Good News: Technical Difficulties Are Not Brown Act Violations
According to the Ralph M. Brown Act, a City is responsible for posting an official meeting agenda on its website (assuming it has one) at least 72 hours before the scheduled meeting takes place. The Brown Act’s purpose is to ensure the deliberations and actions of a public legislative body are open to the public. Brown Act violations, even unintentional, can quickly lead to public scrutiny and inquiries from a growing number of advocacy organizations that are just waiting to pounce on any opportunity to promote transparency in government.
Given our steady stream of technological advances (and the related “mo’ tech, mo’ problems” issue), there can be some gray areas in this California Government Code. What if, through no fault of your own, your City website goes down during that 72-hour period before your meeting? Can an untimely server error open you up to negative press and verbal abuse from your community and the local press?
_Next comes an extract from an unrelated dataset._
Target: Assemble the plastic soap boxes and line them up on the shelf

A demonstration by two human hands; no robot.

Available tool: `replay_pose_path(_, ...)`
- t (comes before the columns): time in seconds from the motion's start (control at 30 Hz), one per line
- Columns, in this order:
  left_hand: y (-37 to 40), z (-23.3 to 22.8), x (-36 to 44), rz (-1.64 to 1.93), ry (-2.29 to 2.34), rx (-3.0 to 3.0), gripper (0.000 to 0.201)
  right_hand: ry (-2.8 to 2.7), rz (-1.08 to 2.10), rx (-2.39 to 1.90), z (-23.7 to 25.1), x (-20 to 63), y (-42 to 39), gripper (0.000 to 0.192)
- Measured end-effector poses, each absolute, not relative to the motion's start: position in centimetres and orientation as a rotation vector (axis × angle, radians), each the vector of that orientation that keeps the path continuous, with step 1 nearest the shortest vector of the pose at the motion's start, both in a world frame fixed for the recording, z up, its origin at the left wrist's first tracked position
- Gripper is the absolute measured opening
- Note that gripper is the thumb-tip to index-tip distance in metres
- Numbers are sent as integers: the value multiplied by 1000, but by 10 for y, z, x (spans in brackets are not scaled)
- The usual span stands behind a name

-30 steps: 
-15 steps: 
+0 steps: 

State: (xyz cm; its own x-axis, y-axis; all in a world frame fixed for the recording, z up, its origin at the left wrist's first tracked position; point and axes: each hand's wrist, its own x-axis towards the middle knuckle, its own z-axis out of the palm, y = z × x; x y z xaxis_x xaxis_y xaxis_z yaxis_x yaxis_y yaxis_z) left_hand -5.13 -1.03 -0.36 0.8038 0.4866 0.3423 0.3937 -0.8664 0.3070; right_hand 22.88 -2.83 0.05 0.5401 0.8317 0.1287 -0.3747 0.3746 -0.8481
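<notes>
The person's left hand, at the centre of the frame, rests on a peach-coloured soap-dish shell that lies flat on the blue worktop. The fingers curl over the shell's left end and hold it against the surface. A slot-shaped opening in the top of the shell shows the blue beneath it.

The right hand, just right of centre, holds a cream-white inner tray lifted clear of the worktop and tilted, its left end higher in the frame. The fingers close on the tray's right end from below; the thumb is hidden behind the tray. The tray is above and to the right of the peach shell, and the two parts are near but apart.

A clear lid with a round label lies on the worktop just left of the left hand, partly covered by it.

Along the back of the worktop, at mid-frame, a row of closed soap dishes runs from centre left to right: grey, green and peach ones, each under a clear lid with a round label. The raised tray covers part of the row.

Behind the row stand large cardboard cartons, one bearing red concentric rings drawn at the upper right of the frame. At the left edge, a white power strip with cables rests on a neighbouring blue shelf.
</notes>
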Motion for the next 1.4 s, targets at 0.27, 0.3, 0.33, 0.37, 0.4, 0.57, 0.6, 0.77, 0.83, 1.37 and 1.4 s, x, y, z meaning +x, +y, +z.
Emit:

Now, we have a solid answer to that question: as long as a City “has otherwise substantially complied with agenda-posting requirements,” the meeting can move forward as scheduled. The ruling from the Attorney General and Deputy Attorney General thankfully appeals to common sense. After all, cities should not be penalized for having an online presence and it could be a logistical nightmare to reschedule meetings if the website has any downtime in the days leading up to a public meeting.
Excerpt of the Opinion:
“We are confident that fleeting or trivial technical issues will not typically require the cancellation of meetings….we conclude that, where technical difficulties prevent a local agency’s legislative body from posting the regular meeting agenda on the local agency’s website for a continuous 72-hour period before the scheduled regular meeting, but the legislative body has otherwise substantially complied with the Brown Act’s agenda-posting requirements, the legislative body may lawfully hold its regular meeting as scheduled.”